Estou há dias pensando o que escrever sobre 2022 e as palavras demoraram a chegar. 

O que falar sobre o que começou para ser o primeiro ano de uma fase totalmente nova e desmoronou em seguida? 

Foi ali na noite do Réveillon de 2022 que Lari teve a primeira crise da sequência que mudou nosso rumo. 
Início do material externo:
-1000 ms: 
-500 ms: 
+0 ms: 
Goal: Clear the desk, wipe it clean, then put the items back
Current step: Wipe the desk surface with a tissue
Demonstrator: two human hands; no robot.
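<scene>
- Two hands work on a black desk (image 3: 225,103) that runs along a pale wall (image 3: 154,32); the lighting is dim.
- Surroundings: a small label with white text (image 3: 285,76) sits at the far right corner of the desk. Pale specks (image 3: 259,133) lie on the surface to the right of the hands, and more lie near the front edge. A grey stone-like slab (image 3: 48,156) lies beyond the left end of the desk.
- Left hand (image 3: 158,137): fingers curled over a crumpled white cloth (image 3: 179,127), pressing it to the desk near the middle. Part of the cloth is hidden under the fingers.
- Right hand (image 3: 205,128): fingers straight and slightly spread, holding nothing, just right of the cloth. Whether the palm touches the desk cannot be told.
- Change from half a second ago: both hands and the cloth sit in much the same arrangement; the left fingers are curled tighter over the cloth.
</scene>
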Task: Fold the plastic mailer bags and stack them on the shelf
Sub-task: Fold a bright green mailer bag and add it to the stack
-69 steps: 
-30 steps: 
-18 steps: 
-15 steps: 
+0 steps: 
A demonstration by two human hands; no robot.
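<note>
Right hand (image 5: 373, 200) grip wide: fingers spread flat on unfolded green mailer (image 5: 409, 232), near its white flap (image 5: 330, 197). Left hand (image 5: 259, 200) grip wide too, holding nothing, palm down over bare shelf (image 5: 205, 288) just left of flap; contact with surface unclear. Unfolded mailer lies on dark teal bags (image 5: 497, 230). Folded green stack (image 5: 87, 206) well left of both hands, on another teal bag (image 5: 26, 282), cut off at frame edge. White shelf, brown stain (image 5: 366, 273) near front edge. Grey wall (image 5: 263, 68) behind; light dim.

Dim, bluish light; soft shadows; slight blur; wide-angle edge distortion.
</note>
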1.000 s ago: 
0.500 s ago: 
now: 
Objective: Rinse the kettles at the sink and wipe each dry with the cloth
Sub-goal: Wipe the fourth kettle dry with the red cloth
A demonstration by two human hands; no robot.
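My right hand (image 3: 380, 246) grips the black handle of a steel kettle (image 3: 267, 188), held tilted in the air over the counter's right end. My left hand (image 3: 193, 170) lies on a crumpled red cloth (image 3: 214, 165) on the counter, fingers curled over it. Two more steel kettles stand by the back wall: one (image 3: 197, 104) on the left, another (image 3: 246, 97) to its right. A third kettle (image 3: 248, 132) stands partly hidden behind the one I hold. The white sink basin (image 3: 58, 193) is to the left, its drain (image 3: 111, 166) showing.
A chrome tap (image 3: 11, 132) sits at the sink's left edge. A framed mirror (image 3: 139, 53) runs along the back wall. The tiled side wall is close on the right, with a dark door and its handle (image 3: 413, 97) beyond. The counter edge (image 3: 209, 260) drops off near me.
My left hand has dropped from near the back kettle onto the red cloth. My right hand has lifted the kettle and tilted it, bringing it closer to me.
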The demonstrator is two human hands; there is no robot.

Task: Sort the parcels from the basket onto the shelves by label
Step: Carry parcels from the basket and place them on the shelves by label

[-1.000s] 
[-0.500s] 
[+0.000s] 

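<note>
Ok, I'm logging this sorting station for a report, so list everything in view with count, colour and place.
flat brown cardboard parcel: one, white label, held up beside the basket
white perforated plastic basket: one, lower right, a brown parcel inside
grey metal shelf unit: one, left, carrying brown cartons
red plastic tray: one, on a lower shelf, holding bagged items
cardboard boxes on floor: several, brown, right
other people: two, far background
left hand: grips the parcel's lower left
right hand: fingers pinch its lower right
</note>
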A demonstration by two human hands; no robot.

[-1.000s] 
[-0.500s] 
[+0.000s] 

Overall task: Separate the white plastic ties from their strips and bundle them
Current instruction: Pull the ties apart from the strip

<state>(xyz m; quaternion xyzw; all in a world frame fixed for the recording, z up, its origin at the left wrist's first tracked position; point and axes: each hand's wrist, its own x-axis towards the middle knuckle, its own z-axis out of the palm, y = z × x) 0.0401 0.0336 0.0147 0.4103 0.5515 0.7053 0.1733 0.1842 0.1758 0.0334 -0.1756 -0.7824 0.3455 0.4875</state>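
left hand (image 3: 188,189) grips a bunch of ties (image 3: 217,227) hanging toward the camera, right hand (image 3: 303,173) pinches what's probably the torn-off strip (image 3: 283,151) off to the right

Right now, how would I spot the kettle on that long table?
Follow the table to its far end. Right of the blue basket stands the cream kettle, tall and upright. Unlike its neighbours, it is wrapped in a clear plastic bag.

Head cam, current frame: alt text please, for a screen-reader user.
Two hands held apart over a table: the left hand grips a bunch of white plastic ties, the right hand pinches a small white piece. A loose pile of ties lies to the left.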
Foram meses de desgaste profundo, sentimento de incompetência (qual mãe atípica não tem?) e solidão até decidirmos abrir mão dos nossos sonhos e voltar ao Brasil.

Eu sabia que estava fazendo a coisa certa para ela e pra nós. Mas saber disso não fez doer menos.  

Foi o ano de acolher esta e muitas outras dores. 

Foi o ano de entender que aceitar ajuda e colo não é fraqueza. 

Foi o ano de sentir a dor mais doída do mundo de perder minha mãe.

Foi o ano de começar a fazer terapia. 

Foi o ano em que o amor e o companheirismo do Fábio me salvaram do abismo. 

Foi o ano de procurar sentido na vida que eu abri mão. 

Foi o ano de perceber quem realmente está do meu lado e com quem eu posso contar. 

Foi o ano de me reinventar profissionalmente. Again… and again…and again. 

Foi o ano de reconstruir. De fazer as pazes com algumas esperanças. De lembrar que todo mal tem fim. 

Foi o ano de reaprender a ser eu. 

Que venha 2023. E que seja mais leve.